### [Directions]
Leaving the pictures aside, restate all of the data exactly.

### [Input data]

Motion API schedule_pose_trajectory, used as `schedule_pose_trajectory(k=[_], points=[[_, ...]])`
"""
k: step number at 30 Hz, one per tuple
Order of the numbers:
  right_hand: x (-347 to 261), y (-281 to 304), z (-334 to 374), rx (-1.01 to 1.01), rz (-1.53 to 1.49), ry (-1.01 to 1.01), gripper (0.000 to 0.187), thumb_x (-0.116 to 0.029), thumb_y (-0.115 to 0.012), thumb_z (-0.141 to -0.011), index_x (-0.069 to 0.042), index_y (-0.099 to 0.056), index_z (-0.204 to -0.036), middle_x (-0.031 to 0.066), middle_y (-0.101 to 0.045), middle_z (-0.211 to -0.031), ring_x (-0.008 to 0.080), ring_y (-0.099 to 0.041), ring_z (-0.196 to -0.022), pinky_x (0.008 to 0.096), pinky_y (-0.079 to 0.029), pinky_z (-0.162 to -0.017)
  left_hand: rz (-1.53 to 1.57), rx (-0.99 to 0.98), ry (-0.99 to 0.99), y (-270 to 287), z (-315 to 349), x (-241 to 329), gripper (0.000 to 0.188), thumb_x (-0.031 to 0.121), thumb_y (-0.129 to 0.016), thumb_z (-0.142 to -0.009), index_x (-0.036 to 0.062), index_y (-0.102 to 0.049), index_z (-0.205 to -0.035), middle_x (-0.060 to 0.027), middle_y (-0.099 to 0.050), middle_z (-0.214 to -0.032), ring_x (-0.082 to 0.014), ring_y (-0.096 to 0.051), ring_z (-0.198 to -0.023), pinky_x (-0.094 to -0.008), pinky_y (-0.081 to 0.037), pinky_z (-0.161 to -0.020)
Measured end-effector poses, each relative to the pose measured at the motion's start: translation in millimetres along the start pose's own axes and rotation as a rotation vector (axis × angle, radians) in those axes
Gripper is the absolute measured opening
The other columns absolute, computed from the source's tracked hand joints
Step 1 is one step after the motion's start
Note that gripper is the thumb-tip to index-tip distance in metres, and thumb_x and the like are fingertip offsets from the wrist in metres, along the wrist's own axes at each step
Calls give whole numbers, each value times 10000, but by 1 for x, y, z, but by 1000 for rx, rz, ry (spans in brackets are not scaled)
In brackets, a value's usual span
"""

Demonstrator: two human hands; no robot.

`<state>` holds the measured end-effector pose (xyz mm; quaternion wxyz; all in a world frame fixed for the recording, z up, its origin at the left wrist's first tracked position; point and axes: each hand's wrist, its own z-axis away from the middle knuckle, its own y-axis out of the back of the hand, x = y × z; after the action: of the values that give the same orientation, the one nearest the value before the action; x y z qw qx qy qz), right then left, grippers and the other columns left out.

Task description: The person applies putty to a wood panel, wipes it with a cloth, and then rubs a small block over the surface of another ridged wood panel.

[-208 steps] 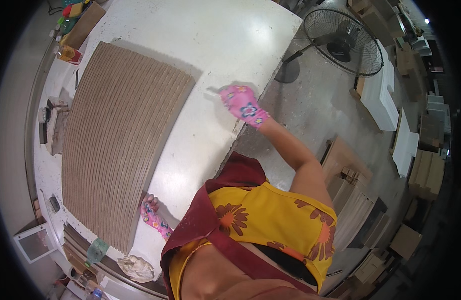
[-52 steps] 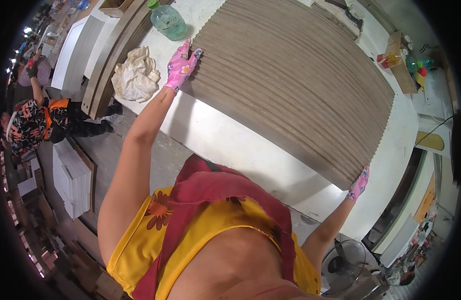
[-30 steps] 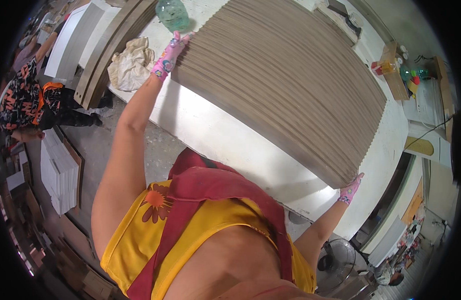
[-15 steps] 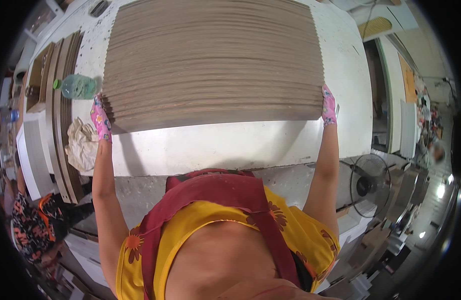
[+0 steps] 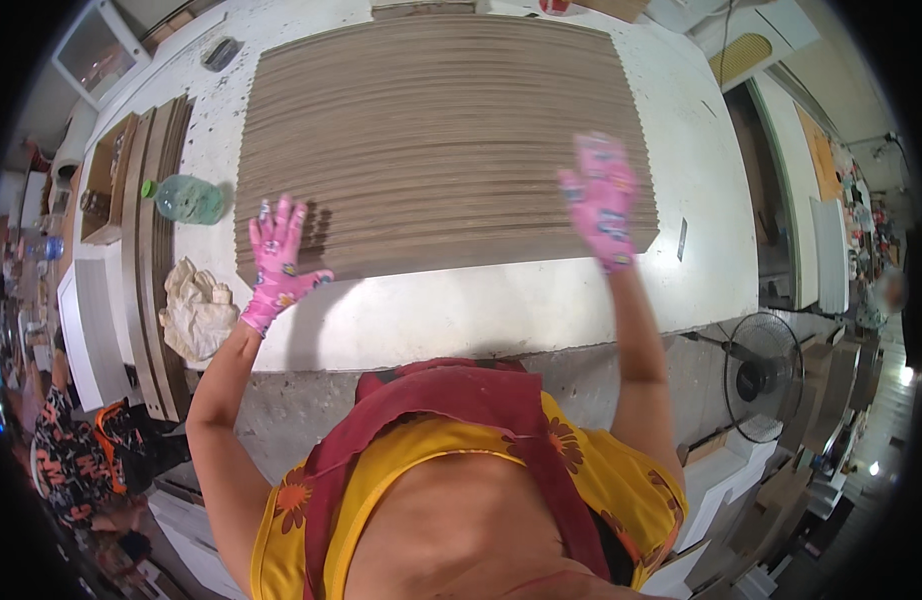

### [Task output]
Motion API schedule_pose_trajectory, used as `schedule_pose_trajectory(k=[_], points=[[_, ...]])`
"""
k: step number at 30 Hz, one per tuple
Order of the numbers:
  right_hand: x (-347 to 261), y (-281 to 304), z (-334 to 374), rx (-1.01 to 1.01), rz (-1.53 to 1.49), ry (-1.01 to 1.01), gripper (0.000 to 0.187), thumb_x (-0.116 to 0.029), thumb_y (-0.115 to 0.012), thumb_z (-0.141 to -0.011), index_x (-0.069 to 0.042), index_y (-0.099 to 0.056), index_z (-0.204 to -0.036), middle_x (-0.031 to 0.066), middle_y (-0.101 to 0.045), middle_z (-0.211 to -0.031), ring_x (-0.008 to 0.080), ring_y (-0.099 to 0.041), ring_z (-0.196 to -0.022), pinky_x (0.008 to 0.096), pinky_y (-0.079 to 0.029), pinky_z (-0.162 to -0.017)
  left_hand: rz (-1.53 to 1.57), rx (-0.99 to 0.98), ry (-0.99 to 0.99), y (-270 to 287), z (-315 to 349), x (-241 to 329), gripper (0.000 to 0.188), thumb_x (-0.031 to 0.121), thumb_y (-0.129 to 0.016), thumb_z (-0.142 to -0.009), index_x (-0.036 to 0.062), index_y (-0.102 to 0.049), index_z (-0.205 to -0.035), middle_x (-0.060 to 0.027), middle_y (-0.099 to 0.050), middle_z (-0.214 to -0.032), ring_x (-0.082 to 0.014), ring_y (-0.096 to 0.051), ring_z (-0.198 to -0.023), pinky_x (-0.094 to -0.008), pinky_y (-0.081 to 0.037), pinky_z (-0.161 to -0.020)
Measured end-effector poses, each relative to the pose measured at the motion's start: translation in millimetres along the start pose's own axes and rotation as a rotation vector (axis × angle, radians) in those axes
Gripper is the absolute measured opening
The other columns absolute, computed from the source's tracked hand joints
Step 1 is one step after the motion's start
Note that gripper is the thumb-tip to index-tip distance in metres, and thumb_x and the like are fingertip offsets from the wrist in metres, along the wrist's own axes at each step
Calls give whole numbers, each value times 10000, but by 1 for x, y, z, but by 1000 for rx, rz, ry (spans in brackets are not scaled)
In brackets, a value's usual span
"""

Demonstrator: two human hands; no robot.

`<state>` holds the measured end-effector pose (xyz mm; quaternion wxyz; all in a world frame fixed for the recording, z up, its origin at the left wrist's first tracked position; point and axes: each hand's wrist, its own z-axis away from the middle knuckle, its own y-axis out of the back of the hand, x = y × z; after the action: of the values that give the same orientation, the one nearest the value before the action; x y z qw qx qy qz), right then left, grippers and the other columns left out.

Task description: The person applies putty to a wood panel, wipes it with a cloth, and then rubs a small block over the surface of another ridged wood panel.

[-208 steps] 
[-52 steps] 
[-30 steps] 
[-15 steps] 
[+0 steps] 

With this, there is nothing more to the exercise.